Goodbye to Adsense
Nov 25th, 2007 by Hans De Keulenaer
As user of the Adsense advertising service, I tried out the other side, using Adsense as a publisher (a.o. on this blog). While I must say that Google’s revenue sharing practice with its content network seems fair, this is how the math of revenue generation works out:
- There’s a dramatic difference in the traffic observed by Adsense, and the one reported by analytical packages such as Awstats. I presume this is because Adsense counts only visits of a minimum duration. In my case, the difference is a factor 10, but for this sake of this post, let’s take a factor 3.
- The next factor determining revenue is click-through rate (CTR). Shall we agree that 1% is already a very good rate?

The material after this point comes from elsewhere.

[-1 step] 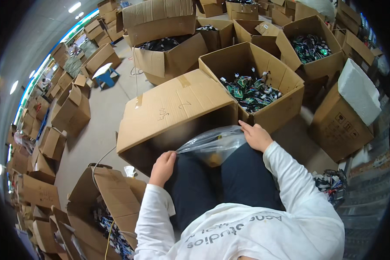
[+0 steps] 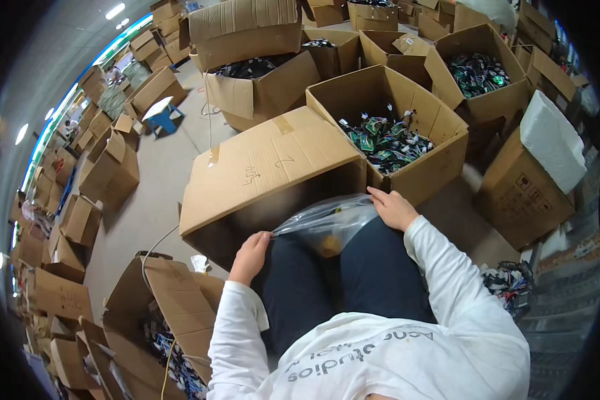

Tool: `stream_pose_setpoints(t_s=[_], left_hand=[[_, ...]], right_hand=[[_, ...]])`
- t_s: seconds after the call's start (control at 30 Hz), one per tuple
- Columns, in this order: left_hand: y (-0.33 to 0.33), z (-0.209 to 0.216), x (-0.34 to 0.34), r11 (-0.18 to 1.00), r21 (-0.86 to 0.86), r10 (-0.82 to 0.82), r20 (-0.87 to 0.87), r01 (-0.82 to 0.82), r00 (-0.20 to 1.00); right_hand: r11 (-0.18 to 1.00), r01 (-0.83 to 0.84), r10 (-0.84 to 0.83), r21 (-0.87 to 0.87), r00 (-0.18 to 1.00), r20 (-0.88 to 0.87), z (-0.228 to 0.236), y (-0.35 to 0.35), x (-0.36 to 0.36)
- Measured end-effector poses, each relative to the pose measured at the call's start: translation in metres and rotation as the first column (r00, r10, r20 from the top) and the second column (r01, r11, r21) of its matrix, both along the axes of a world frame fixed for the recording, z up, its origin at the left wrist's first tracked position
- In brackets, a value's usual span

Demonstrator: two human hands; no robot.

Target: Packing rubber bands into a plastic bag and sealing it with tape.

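Clear plastic bag (image 2: 313, 219): stretched between the two hands, above the lap and in front of the tipped box's dark mouth; its film is creased and see-through, and a yellowish patch (image 2: 330, 247) shows through it, too blurred to identify.
Left hand (image 2: 250, 257): pinching the left end of the film near the fingertips, a narrow grip, beside the left knee.
Right hand (image 2: 395, 210): holding the right end of the film between thumb and fingers, also narrow, over the right knee and a little farther forward than the left.
Dark trousers (image 2: 307, 273): both thighs lie beneath the hands, with the lower edge of the film across the knees.
Tipped box (image 2: 273, 150): cardboard, just ahead of the knees, its mouth turned toward the person, tape strips on its upper face.
Box of boards (image 2: 427, 177): beside the tipped box, on its right, holding a heap of green circuit boards (image 2: 383, 143) with wires.
Foam slab (image 2: 552, 143): white, leaning on a tall carton (image 2: 523, 193) at the right.
Wire bundle (image 2: 510, 283): dark and mixed colours, near the right sleeve.
Cable box (image 2: 180, 300): at the lower left, flaps raised, with cables inside.
Stool (image 2: 163, 117): blue with a pale top, farther off on the floor.
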State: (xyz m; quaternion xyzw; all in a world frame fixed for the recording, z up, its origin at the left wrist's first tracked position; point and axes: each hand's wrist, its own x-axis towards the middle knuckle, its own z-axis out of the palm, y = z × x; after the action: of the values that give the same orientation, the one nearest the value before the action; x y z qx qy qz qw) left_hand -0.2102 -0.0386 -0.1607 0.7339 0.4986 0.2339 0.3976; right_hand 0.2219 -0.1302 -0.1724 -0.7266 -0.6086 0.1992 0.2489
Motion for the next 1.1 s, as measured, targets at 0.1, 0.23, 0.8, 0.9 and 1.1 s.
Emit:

- Finally, the revenue per click: let’s make it 0.25 $ for a subject with a salient internet presence.
Now you can work out the math. For a dollar of daily revenue, you need an average of 1,200 visitors. Scale as you want. Problogger reports 6-digit revenue figures from blogging, with Adsense the #1 source. It must mean 100,000s of daily visitors.
In business marketing with its highly targeted approach, 100,000s daily visitors is not a tall order - it’s nearly impossible. A tenth of that would already be an outstanding result. Moreover, the kind of hype marketing one would need to do to obtain 6-digit numbers in daily visitors may do your brand not much good.
Changing hats again from publisher to advertiser, does it make sense to advertise on the web? Well, in this case, the unforgiving Adsense math works to your advantage. Staying with the above example (and assuming a hypothesis of 50% revenue sharing from Google to the advertiser), one dollar of advertising spend gives you 2 visits to your site and 600 impressions.
However, with a CTR of 0.1%, it would be still 2 visits, but now 6,000 impressions. If you’re budget is not unlimited, this is probably one of the most cost-effective mechanisms you can use for building a branded presence on the internet.